● **YOUR ASSIGNMENT**: Every line holding the string "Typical" should be copied from the listing.

------------------------------

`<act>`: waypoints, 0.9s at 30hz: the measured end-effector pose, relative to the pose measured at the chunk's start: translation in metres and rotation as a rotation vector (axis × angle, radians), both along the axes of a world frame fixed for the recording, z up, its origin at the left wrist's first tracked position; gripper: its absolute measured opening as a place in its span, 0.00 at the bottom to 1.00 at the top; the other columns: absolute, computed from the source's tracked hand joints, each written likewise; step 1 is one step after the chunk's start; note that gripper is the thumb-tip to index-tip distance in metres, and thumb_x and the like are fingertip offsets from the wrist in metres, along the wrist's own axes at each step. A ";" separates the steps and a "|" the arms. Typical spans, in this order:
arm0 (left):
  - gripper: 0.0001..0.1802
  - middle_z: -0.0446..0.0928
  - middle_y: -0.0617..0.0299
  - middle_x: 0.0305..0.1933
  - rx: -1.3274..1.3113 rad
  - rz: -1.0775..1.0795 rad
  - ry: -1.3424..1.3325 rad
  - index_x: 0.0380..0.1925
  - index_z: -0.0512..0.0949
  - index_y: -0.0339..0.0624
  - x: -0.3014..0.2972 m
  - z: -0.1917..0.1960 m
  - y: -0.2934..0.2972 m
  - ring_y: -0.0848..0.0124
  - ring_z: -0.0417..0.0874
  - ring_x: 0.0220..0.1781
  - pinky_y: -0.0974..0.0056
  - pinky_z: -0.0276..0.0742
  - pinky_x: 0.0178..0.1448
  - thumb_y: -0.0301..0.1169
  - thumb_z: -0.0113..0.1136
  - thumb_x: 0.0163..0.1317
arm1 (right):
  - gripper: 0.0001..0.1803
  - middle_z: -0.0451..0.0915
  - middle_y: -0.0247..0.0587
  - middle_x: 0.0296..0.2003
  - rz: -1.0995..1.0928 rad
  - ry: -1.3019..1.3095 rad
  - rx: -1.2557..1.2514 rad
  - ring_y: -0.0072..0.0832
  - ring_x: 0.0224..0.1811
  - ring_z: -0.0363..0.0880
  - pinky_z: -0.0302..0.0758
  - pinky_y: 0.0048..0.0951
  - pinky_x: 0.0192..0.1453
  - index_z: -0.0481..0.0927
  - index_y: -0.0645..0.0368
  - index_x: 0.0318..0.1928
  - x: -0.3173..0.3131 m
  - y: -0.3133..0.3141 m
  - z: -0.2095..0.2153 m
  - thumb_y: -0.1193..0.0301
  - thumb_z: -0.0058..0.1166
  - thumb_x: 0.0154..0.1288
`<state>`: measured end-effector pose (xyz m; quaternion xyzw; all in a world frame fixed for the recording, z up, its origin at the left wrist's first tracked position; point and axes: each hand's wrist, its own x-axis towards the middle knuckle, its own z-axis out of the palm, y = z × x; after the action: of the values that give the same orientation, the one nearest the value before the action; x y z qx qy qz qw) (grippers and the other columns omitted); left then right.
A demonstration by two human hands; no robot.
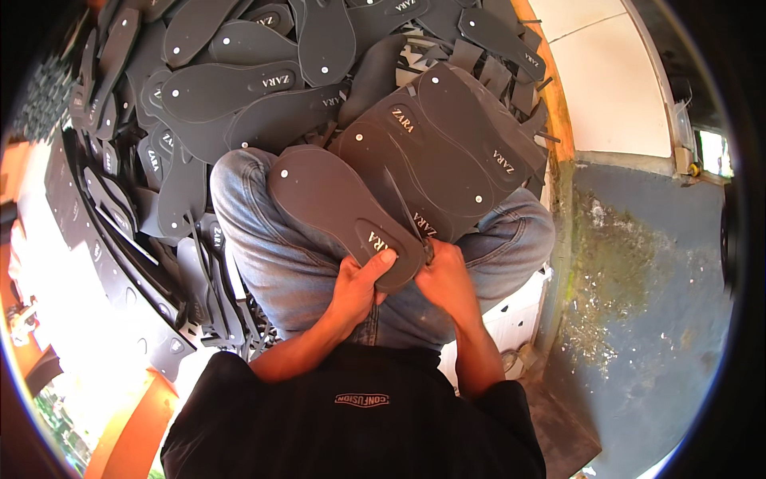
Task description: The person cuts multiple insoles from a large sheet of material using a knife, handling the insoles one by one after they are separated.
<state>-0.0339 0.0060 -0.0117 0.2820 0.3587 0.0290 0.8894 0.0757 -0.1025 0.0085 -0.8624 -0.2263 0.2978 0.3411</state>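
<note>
My left hand (363, 279) grips the heel end of a dark grey sandal sole (323, 191), thumb on its top face over the pale lettering. The sole slants up and to the left above my lap, with a small white dot near its toe. My right hand (447, 275) is closed at the sole's right edge, around something small and dark that I cannot make out. A thin dark strip (405, 199) runs from the sole's side down to those fingers. Just beyond lies a dark sheet (455, 160) with several sole outlines in it, resting across my lap.
Many loose dark soles (227, 88) are heaped ahead and to the left. Dark offcuts (523, 88) lie beyond the sheet. Long sheets (112, 263) lean at the left. A grey floor (638, 319) with a mossy stain spreads at right, beside pale tiles (610, 80).
</note>
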 end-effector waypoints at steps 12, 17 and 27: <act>0.27 0.80 0.59 0.31 1.037 -0.124 0.074 0.43 0.77 0.33 0.080 0.078 0.241 0.72 0.78 0.26 0.70 0.76 0.32 0.49 0.60 0.59 | 0.16 0.72 0.51 0.15 -0.281 -0.054 0.018 0.43 0.17 0.70 0.66 0.41 0.27 0.73 0.68 0.23 0.003 -0.022 -0.021 0.67 0.56 0.60; 0.21 0.78 0.57 0.41 0.682 0.479 -0.191 0.45 0.75 0.37 0.110 0.065 0.274 0.70 0.79 0.42 0.64 0.75 0.49 0.43 0.57 0.62 | 0.17 0.70 0.48 0.13 -0.299 -0.127 0.070 0.39 0.15 0.67 0.65 0.40 0.25 0.71 0.68 0.22 0.006 -0.019 -0.019 0.67 0.57 0.60; 0.16 0.72 0.61 0.43 -0.265 0.052 0.272 0.41 0.72 0.43 0.034 -0.047 -0.022 0.67 0.74 0.48 0.62 0.71 0.55 0.36 0.63 0.57 | 0.17 0.69 0.29 0.14 -0.638 0.053 0.224 0.15 0.16 0.64 0.60 0.23 0.21 0.72 0.61 0.23 0.019 -0.044 -0.013 0.64 0.57 0.64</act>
<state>0.0003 -0.0162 -0.0583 0.1545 0.4834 -0.0340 0.8610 0.0942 -0.1463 -0.0045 -0.8389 0.0327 0.1716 0.5155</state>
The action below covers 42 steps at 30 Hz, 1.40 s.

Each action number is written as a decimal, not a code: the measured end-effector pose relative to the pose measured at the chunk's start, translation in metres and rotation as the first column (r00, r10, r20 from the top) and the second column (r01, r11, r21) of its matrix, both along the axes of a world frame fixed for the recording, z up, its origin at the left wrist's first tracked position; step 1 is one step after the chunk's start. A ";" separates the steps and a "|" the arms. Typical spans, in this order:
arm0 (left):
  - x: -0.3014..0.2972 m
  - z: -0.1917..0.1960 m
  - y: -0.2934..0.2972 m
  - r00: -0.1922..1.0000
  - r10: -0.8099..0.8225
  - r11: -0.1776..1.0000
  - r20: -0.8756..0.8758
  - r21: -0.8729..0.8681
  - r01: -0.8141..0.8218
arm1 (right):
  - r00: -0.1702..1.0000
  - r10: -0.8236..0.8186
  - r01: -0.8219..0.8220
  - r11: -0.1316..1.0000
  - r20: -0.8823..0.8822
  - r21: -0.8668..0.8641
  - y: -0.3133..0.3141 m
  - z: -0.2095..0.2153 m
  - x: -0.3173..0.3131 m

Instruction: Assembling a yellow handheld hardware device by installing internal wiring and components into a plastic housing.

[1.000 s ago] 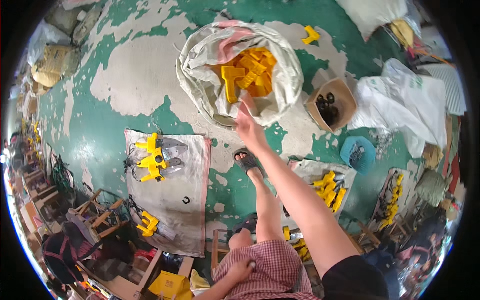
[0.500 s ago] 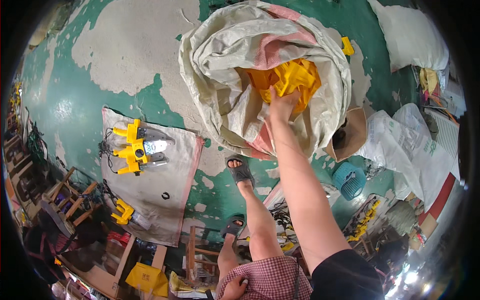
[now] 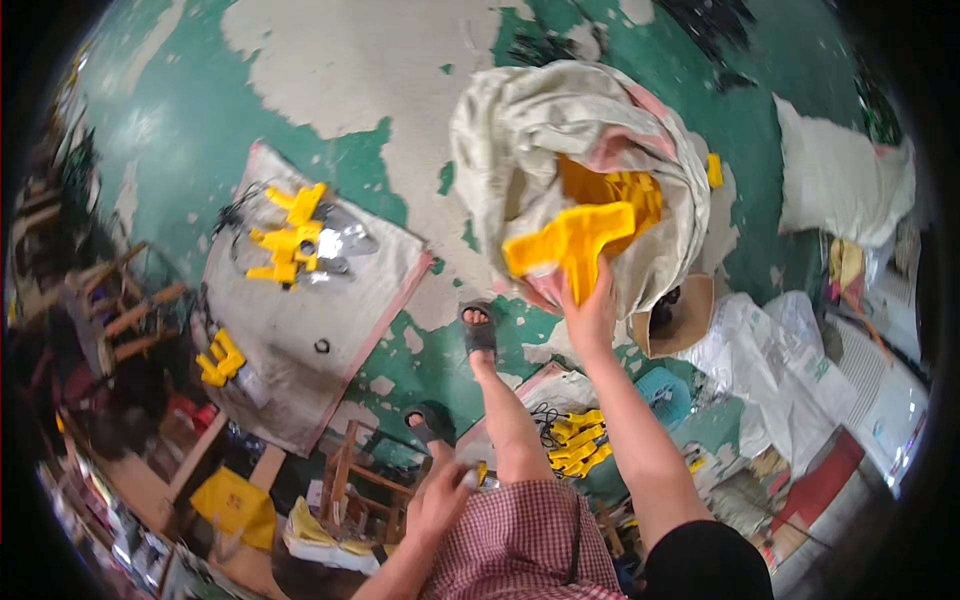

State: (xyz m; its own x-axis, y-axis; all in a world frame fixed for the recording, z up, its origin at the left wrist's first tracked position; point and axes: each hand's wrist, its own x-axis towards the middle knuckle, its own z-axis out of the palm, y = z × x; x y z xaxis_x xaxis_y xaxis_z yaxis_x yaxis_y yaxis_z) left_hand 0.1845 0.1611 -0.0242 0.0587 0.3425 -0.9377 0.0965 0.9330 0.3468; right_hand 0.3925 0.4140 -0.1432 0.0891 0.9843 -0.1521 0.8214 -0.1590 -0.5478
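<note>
A yellow T-shaped plastic piece (image 3: 572,245) is gripped at its stem by my right hand (image 3: 593,312), held up over the near rim of a big white woven sack (image 3: 500,150). Inside the sack's rolled-down mouth lie more yellow plastic pieces (image 3: 640,195). My left hand (image 3: 440,502) hovers low, near my lap and apart from the sack. It looks curled and has a whitish spot at a fingertip; blur hides whether anything is in it.
Several yellow-handled tools (image 3: 290,240) lie on a pale mat (image 3: 320,350) at left. More yellow tools (image 3: 578,442) sit right of my legs. A cardboard box (image 3: 685,320), blue basket (image 3: 663,395) and white plastic bags (image 3: 780,360) are on the right. A wooden stool (image 3: 345,475) stands near.
My right hand has come up out of the sack with a yellow T-shaped piece. My left hand has risen from my lap. The whole view has shifted and turned.
</note>
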 end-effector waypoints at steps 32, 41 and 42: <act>-0.149 0.191 -0.281 -0.498 0.673 -0.604 0.548 0.018 -0.797 | -0.077 0.798 -0.896 -0.319 -0.598 -0.310 -0.395 0.332 -0.393; -0.243 0.219 -0.258 -0.403 0.439 -0.733 0.803 0.061 -0.677 | -0.410 0.767 -0.664 -0.622 -0.494 -0.416 -0.364 0.377 -0.538; -0.253 0.232 -0.257 -0.314 0.515 -0.685 0.797 0.162 -0.711 | -0.343 0.756 -0.680 -0.610 -0.558 -0.408 -0.365 0.375 -0.541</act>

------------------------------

● **RESPONSE**:
`<act>`: waypoints, 0.9s at 30hz: the measured end-effector pose, relative to the pose measured at the chunk's start: translation in metres and rotation as a rotation vector (axis × angle, radians), both along the axes of a world frame fixed for the recording, z up, its origin at the left wrist's first tracked position; gripper: its absolute measured opening as a place in its span, 0.00 at the bottom to 1.00 at the top; the other columns: absolute, computed from the source's tracked hand joints, each written likewise; step 1 is one step after the chunk's start; note that gripper is the thumb-tip to index-tip distance in metres, and thumb_x and the like are fingertip offsets from the wrist in metres, along the wrist's own axes at each step. A ";" separates the steps and a "|" the arms. Typical spans, in this order:
Each action number is written as a decimal, not a code: the measured end-effector pose relative to the pose measured at the chunk's start, translation in metres and rotation as the first column (r00, r10, r20 from the top) and the second column (r01, r11, r21) of its matrix, both along the axes of a world frame fixed for the recording, z up, its origin at the left wrist's first tracked position; step 1 is one step after the chunk's start. A ";" separates the steps and a "|" the arms. Typical spans, in this order:

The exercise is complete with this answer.